- **Exercise requirements**
Go through the records and copy each line where the string "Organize" occurs.

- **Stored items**
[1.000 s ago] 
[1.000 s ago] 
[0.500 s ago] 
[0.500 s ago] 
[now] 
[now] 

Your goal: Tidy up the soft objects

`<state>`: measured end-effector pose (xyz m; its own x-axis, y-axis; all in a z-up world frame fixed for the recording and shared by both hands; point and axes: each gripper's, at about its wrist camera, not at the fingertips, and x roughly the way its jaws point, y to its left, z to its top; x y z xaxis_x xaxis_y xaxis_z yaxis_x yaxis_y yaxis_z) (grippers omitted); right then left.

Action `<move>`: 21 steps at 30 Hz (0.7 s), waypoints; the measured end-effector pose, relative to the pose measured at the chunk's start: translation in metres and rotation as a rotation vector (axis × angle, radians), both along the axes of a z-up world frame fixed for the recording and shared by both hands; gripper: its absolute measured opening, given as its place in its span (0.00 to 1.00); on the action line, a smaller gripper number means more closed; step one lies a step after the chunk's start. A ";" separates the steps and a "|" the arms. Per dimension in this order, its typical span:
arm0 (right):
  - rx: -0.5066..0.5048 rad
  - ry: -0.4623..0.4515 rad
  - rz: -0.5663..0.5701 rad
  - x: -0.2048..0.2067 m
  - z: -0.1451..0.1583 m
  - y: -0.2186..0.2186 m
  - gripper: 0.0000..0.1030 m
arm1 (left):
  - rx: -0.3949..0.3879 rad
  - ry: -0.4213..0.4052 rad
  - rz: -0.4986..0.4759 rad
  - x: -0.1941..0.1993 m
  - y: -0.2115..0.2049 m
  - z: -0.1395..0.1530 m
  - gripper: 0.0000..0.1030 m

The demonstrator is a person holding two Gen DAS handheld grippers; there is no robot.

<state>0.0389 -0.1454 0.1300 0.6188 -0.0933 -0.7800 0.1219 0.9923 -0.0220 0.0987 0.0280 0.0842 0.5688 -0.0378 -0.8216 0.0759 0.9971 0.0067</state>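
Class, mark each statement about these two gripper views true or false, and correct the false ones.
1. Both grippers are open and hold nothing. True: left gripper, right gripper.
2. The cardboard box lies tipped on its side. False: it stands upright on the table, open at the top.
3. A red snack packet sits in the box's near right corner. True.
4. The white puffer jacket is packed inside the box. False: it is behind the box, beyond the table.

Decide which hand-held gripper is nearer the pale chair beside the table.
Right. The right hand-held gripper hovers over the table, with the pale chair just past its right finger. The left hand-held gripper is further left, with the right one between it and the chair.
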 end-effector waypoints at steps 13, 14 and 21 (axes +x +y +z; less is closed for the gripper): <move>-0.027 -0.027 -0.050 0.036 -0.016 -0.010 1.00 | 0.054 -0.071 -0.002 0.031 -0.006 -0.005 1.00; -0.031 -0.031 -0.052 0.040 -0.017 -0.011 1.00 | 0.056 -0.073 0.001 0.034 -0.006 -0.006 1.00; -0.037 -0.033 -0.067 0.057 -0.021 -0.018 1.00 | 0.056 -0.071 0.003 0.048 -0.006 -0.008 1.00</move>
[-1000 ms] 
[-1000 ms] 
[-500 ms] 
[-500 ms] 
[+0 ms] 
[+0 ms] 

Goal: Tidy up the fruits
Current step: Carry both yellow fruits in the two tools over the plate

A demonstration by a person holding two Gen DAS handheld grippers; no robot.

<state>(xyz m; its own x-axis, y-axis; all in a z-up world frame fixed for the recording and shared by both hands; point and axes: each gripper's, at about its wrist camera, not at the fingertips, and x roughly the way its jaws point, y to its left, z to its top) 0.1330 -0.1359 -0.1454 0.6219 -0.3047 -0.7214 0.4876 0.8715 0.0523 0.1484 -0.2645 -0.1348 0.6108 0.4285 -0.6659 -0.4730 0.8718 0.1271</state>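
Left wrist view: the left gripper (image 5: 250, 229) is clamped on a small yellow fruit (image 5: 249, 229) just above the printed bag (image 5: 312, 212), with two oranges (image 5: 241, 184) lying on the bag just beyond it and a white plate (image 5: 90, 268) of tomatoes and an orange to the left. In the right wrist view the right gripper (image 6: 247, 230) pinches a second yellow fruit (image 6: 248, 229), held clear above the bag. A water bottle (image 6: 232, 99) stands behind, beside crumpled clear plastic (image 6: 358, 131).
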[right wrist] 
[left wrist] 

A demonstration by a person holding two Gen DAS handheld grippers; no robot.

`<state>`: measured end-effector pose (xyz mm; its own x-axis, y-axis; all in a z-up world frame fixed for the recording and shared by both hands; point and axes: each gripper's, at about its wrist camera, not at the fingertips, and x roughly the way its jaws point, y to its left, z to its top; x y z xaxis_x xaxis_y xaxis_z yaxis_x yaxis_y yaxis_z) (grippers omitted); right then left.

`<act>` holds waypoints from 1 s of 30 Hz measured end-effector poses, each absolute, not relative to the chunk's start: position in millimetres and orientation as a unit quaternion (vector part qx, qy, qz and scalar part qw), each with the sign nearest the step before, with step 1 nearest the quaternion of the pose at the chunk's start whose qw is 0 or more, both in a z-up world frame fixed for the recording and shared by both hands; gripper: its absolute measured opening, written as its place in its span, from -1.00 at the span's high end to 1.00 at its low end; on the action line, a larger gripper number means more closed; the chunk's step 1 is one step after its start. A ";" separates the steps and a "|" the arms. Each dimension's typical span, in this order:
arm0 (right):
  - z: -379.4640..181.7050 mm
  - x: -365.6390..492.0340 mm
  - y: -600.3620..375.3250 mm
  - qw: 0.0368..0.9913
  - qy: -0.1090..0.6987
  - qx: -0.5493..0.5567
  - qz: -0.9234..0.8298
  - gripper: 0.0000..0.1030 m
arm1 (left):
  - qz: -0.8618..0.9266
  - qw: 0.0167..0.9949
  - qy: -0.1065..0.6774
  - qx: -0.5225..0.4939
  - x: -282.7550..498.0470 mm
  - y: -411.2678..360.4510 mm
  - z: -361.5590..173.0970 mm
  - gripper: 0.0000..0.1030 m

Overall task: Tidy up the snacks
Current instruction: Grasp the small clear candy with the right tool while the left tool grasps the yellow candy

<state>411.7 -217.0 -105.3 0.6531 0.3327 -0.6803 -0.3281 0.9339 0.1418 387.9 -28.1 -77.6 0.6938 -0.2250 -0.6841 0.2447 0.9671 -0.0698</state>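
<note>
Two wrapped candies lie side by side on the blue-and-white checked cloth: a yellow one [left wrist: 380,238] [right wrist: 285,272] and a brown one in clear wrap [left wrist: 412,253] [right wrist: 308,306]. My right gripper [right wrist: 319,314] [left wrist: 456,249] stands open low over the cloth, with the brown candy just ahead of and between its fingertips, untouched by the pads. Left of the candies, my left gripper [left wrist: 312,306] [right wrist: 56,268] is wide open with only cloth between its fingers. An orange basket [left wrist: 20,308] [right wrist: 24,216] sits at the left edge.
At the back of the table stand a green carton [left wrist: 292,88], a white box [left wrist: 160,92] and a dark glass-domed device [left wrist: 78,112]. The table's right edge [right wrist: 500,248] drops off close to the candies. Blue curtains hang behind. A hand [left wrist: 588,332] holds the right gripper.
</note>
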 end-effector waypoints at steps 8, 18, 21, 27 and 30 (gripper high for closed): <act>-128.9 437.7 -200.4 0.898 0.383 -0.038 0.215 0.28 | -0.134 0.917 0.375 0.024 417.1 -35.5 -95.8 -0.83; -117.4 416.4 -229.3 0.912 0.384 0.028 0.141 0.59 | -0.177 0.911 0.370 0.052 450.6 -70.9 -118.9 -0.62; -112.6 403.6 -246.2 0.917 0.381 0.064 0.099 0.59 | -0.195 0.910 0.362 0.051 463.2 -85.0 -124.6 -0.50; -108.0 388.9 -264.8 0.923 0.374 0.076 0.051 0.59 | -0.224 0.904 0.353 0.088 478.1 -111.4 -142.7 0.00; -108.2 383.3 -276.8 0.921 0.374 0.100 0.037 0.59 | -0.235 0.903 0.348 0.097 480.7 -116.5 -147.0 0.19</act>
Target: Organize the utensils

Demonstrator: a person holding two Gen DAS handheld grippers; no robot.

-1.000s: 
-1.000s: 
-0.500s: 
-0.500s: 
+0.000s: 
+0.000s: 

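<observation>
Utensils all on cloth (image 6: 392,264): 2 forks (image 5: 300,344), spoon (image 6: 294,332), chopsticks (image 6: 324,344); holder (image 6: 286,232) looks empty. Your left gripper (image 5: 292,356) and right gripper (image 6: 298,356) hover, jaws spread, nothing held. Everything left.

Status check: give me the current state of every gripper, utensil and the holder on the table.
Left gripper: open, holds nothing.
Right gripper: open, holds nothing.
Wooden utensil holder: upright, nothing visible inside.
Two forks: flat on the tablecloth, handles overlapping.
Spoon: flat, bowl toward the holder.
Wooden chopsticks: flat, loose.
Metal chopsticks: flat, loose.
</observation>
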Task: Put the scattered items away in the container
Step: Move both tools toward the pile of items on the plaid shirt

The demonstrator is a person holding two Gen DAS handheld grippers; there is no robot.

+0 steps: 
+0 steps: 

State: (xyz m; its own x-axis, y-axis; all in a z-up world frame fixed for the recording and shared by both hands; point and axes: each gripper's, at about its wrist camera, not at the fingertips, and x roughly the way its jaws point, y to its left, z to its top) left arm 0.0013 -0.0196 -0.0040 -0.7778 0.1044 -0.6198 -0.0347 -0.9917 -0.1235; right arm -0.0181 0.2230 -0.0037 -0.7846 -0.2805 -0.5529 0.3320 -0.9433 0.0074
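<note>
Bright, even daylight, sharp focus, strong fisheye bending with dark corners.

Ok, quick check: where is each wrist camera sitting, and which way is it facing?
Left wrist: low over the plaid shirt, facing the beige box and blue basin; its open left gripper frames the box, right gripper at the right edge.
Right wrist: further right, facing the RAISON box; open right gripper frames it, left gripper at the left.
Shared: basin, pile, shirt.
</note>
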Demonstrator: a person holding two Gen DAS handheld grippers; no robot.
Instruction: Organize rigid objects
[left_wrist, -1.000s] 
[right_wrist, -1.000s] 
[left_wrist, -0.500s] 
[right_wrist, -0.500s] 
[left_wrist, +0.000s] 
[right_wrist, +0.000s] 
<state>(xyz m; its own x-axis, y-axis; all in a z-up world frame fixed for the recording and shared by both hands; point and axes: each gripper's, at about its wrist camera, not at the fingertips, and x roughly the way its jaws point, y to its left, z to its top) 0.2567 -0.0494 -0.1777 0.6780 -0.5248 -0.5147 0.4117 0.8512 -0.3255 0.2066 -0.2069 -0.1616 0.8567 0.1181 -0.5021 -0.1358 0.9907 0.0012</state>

- **Problem solution**
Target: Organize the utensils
Instruction: Organize rigid objects

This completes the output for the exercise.